Am Samstag fand zudem ein Gespräch zwischen Papst Leo und führenden Persönlichkeiten der syrisch-orthodoxen Kirche statt. Der Papst schlug vor, ein weiteres Treffen zur Einheit der Christen im Jahr 2033 in Jerusalem zu organisieren, dem Jahr, in dem die katholische Kirche ein "Heiliges Jahr der Erlösung" begehen möchte. In derselben Woche unterzeichneten Papst Leo und Patriarch Bartholomäus I. eine Erklärung, die das gemeinsame Ziel der Christen um Einheit bekräftigte.
Messe in Volkswagen Arena
Am Samstagabend feierte Leo eine Heilige Messe in der Volkswagen Arena in Istanbul, die etwa 4.000 Menschen Platz bietet. Laut Vatikan leben in der Türkei rund 33.000 katholische Christen, etwa 180.000 Menschen sollen Schätzungen zufolge Anhänger einer christlichen Kirche sein. Die Mehrheit der 85,8 Millionen Einwohner ist muslimisch.
Leo betonte Einheit mit Armeniern
Am Samstagvormittag besuchte der Papst Papst die Sultan-Ahmed-Moschee - auch bekannt als Blaue Moschee. Damit zeigte er ein starkes Zeichen des Dialogs zwischen den Religionen. Bei einem Gebetstreffen mit dem Patriarchen der Armenischen Apostolischen Kirche lobte Leo das "mutige christliche Zeugnis des armenischen Volkes im Laufe der Geschichte, oft inmitten tragischer Umstände".
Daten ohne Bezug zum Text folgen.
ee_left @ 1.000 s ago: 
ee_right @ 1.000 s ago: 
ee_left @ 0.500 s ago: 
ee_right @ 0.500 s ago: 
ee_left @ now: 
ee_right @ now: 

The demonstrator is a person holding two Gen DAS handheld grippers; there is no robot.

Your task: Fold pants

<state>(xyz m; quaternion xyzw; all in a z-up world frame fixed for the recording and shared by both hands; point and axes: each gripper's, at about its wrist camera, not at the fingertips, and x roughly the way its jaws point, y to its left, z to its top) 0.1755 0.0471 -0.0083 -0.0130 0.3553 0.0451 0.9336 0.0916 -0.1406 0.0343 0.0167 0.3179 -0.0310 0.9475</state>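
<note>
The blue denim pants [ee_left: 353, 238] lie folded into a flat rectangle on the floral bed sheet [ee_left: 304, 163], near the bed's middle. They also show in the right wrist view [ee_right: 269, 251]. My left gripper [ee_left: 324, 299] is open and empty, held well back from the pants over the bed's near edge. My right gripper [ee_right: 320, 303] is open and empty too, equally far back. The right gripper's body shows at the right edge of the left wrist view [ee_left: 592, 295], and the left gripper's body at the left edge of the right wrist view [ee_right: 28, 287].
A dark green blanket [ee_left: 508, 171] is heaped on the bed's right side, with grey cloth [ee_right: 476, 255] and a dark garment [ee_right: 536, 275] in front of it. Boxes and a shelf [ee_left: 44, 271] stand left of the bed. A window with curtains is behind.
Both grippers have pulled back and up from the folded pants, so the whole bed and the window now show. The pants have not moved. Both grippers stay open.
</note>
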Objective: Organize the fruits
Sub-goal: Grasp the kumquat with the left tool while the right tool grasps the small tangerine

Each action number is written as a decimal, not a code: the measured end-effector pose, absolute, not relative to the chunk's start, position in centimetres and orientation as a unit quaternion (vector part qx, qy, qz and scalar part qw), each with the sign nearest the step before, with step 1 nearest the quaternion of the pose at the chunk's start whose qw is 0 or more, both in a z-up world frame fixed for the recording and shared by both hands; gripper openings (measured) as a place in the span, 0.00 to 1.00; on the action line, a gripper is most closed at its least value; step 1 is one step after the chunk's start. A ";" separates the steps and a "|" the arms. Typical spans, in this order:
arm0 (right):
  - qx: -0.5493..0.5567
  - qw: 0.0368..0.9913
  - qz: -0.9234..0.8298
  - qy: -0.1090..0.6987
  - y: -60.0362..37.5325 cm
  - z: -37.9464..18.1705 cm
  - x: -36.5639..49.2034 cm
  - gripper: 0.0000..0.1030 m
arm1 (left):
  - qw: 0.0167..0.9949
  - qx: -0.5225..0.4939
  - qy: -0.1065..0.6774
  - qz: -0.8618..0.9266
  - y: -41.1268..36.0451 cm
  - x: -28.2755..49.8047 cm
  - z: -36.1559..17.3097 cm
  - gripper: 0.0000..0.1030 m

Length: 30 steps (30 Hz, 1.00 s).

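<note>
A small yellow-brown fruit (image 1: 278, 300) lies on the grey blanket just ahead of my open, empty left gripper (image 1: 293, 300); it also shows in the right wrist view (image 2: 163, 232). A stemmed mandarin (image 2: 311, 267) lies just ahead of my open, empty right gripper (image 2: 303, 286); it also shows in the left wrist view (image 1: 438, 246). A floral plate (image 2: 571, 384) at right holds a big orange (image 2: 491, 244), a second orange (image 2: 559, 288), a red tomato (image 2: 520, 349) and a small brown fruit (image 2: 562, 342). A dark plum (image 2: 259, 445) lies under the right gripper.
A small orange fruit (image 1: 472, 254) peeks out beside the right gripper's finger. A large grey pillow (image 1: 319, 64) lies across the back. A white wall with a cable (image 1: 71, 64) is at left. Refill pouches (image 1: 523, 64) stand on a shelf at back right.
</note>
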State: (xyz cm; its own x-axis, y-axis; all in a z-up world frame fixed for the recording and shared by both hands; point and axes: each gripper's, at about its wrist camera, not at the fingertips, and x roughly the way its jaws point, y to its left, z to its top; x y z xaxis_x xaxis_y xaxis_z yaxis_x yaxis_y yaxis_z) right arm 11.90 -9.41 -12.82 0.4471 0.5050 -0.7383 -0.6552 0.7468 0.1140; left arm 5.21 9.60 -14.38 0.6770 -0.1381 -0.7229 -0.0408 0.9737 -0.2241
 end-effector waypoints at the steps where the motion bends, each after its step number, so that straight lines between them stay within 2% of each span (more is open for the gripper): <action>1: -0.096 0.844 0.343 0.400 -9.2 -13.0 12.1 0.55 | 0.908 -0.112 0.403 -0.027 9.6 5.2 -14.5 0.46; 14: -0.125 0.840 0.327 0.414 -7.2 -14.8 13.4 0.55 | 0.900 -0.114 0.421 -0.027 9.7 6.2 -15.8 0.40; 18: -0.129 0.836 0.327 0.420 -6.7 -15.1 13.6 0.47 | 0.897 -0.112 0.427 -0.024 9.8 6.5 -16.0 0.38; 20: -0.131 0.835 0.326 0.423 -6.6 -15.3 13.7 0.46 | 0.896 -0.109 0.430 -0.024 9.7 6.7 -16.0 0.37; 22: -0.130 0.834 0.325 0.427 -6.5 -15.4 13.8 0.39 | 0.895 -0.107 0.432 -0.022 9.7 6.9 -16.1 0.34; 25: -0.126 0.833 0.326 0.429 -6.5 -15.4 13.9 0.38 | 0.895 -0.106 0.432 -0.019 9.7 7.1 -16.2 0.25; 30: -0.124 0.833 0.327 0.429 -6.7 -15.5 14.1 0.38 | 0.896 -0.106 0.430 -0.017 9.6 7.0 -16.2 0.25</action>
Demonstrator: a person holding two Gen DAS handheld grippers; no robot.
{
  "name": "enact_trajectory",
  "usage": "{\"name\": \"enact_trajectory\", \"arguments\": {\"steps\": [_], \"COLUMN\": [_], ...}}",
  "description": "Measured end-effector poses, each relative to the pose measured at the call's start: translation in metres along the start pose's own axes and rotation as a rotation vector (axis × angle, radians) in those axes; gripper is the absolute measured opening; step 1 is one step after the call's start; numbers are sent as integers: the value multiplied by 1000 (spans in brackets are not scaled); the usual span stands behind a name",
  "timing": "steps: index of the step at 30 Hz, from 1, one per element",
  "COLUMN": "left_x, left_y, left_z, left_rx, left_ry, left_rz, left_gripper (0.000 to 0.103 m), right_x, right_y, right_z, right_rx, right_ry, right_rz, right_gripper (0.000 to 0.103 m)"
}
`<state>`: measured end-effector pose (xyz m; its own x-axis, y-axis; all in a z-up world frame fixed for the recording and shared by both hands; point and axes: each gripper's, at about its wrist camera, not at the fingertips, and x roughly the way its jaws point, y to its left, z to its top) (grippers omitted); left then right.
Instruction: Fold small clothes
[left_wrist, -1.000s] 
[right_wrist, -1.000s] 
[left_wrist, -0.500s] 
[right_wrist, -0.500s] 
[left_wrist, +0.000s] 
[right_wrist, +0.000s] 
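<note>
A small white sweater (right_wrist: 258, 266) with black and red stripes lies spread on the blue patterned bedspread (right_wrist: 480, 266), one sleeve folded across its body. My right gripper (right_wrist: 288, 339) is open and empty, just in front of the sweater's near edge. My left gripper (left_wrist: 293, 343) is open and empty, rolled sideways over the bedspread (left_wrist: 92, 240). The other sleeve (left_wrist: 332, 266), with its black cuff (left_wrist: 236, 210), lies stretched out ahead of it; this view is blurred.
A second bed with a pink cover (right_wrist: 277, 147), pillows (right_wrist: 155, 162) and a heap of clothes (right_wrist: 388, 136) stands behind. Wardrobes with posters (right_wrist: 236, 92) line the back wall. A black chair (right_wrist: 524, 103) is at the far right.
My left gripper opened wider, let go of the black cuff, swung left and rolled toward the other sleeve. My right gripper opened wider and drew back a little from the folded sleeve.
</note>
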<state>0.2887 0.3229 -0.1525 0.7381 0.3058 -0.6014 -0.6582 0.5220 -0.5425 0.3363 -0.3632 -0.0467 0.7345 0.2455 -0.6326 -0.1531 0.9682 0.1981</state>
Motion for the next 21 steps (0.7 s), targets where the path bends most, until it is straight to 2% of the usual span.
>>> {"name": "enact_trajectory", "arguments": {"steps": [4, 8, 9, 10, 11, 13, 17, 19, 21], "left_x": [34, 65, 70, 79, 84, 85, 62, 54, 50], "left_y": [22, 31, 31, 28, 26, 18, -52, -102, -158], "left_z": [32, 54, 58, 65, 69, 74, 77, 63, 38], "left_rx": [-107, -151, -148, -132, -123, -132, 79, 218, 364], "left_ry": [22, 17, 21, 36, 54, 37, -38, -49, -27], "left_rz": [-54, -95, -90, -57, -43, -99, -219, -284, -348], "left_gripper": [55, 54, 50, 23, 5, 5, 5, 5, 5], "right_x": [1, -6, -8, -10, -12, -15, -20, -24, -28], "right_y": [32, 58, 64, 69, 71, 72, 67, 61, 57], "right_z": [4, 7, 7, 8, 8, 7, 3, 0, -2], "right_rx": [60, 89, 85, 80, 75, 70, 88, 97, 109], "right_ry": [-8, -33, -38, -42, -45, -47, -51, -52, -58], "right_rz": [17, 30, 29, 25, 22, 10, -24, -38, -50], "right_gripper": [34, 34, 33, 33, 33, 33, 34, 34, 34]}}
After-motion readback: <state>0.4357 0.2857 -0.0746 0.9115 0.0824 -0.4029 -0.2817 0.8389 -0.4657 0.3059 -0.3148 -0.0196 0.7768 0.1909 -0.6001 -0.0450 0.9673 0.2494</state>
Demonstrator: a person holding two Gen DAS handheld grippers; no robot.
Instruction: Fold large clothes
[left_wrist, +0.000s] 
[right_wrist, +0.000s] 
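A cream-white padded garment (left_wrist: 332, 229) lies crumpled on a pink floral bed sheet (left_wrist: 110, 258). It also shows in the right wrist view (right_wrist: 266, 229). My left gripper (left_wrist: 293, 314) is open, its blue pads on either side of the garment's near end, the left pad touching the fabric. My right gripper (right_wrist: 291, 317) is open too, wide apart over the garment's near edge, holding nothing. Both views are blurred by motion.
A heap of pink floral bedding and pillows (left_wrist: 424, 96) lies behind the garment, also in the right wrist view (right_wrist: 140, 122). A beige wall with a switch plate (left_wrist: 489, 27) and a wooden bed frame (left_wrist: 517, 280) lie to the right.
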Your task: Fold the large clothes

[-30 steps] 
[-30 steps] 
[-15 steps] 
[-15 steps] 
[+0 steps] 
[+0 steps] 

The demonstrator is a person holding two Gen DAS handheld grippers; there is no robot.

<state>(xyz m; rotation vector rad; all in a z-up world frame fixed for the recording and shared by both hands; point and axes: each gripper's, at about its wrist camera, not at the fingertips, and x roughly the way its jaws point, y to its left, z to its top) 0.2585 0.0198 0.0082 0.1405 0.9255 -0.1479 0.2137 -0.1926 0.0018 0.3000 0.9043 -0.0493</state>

Während seines Aufenthalts hat Papst Leo den Völkermord an den Armeniern nicht explizit angesprochen. Zwischen 1915 und 1918 wurden im damaligen Osmanischen Reich bis zu 1,5 Millionen Armenier und Angehörige anderer christlicher Minderheiten getötet.
Leos Vorgänger Papst Franziskus hatte bei seiner Reise nach Armenien 2016 die Armenier dazu aufgerufen, das Gedenken an den Völkermord für Friedensbemühungen zu nutzen. Bereits ein Jahr zuvor hatte er die Massaker an den Armeniern als "ersten Völkermord des 20. Jahrhunderts" bezeichnet. Die Türkei hatte daraufhin ihren Botschafter beim Heiligen Stuhl nach Ankara einberufen.